Back in the Dark Ages of boxing, before $1 million purses and closed-circuit television, trainer Ray Arcel had a homespun medicament for fighters who were cut during a bout. He'd detach a pinch of chaw from the wad of tobacco in his mouth, smooth it between thumb and forefinger, mash it against the gash and send his man back out. Afterward, of course, he'd make certain the lad was properly darned by a doctor.
During his 65 years in boxing Arcel earned a reputation for selflessness. He admits to having occasionally fed his fighters first, then his own family. Now that Arcel, 85, is retired it's only fitting that a sorely needed facility for old fighters be named in his honor.
The Ray Arcel Medical Center is located on Broadway in Manhattan, a block south of Times Square, sandwiched between a travel agency and a hosiery outlet and up one flight of steps. On a wall in the waiting room is a bronze plaque bearing Arcel's countenance.
The medical center is diagnostic only; no prescriptions are written, no therapy administered. Members of Ring No. 8, the New York-New Jersey chapter of the Veteran Boxers Association, are entitled to a free annual checkup. That's all. If something ails them they are notified by the attending physician. Treatment is another matter and, for most ex-fighters, another problem.
There are so many medical troubles hounding today's physically and financially afflicted old boxers that the center amounts to little more than a gesture, really, a plug of tobacco in a wound. Still, it's better than nothing, which is what so many retired fighters once had.

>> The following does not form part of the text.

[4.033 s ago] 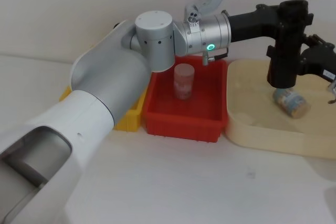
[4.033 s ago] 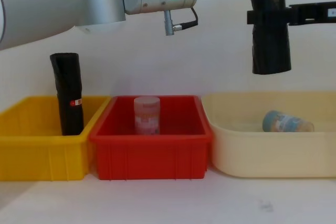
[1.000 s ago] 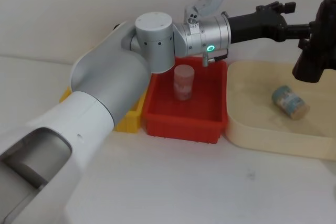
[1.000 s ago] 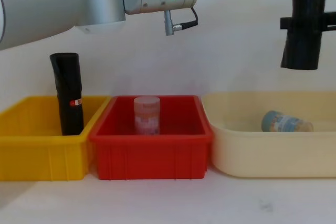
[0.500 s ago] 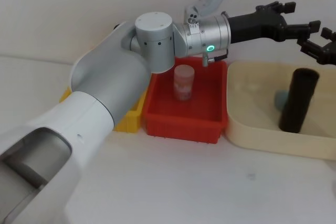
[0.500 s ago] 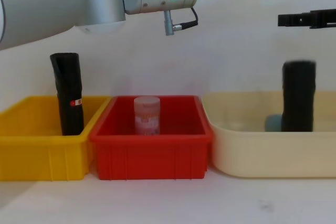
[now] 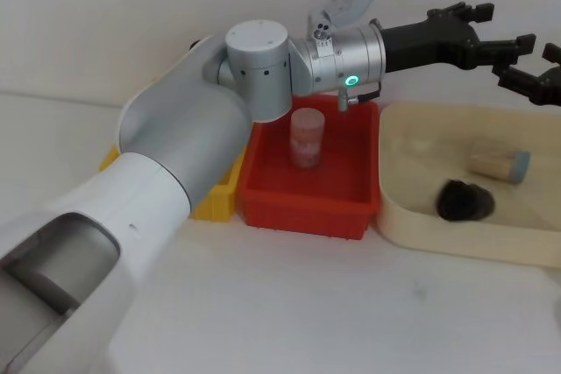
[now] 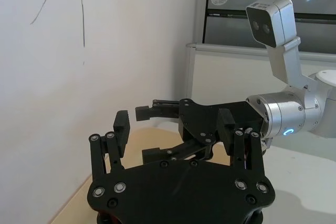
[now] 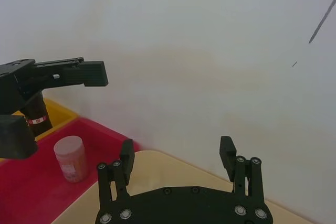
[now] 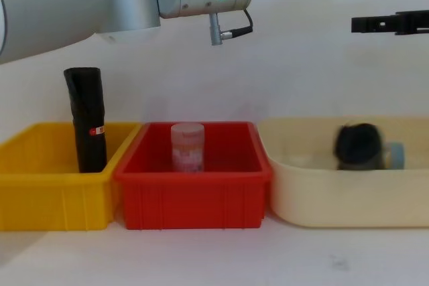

The Veteran Boxers Association was founded to provide a forum by means of which old "fight guys" could recall the glorious past. It consists of loosely organized "rings" nationwide. A gala dinner of the Queensboro ( N.Y.) Elks Lodge in December 1984 marked Ring 8's first serious attempt to raise funds for the diagnostic center.
Inside the lodge that night a gnarled assortment of old boxers, cornermen, trainers—even Arcel himself, spry as you please—exchanged firm handshakes, pounded backs and crowded around the bar. Among the names on the guest register were La Motta, Graziano, Antuofermo, Ambers, Saddler and a host of lesser recognizables. Cauliflower ears narrowly outnumbered splayed noses.
There was no delicate tinkling of silver on crystal when Danny Kapilow, Ring 8's granite-jawed secretary, stood to speak. He merely scowled and began, "I'm not gonna ask for your attention, I'm gonna demand it." Kapilow expressed pleasure at the turnout and thanked the host Elks. Then the lines on his face became more apparent. "As many of us know," he said, "when the years in the ring are over and you're out of the limelight, it can be a lonely, painful time. That's why we're here tonight." There was poignant silence.
What is it about boxers, about boxing, that creates the need for such comment? One glaring reason: It's the only major sport with no centralized, self-help organ. Boxing has nothing analogous to a player's union, no pension system, no medical benefits, no established means of distributing a fighter's purse.
"Hey, I got news for you," says Irving Rudd, chief publicist for Top Rank promoters. "There is the entire world of sport—and then there's boxing."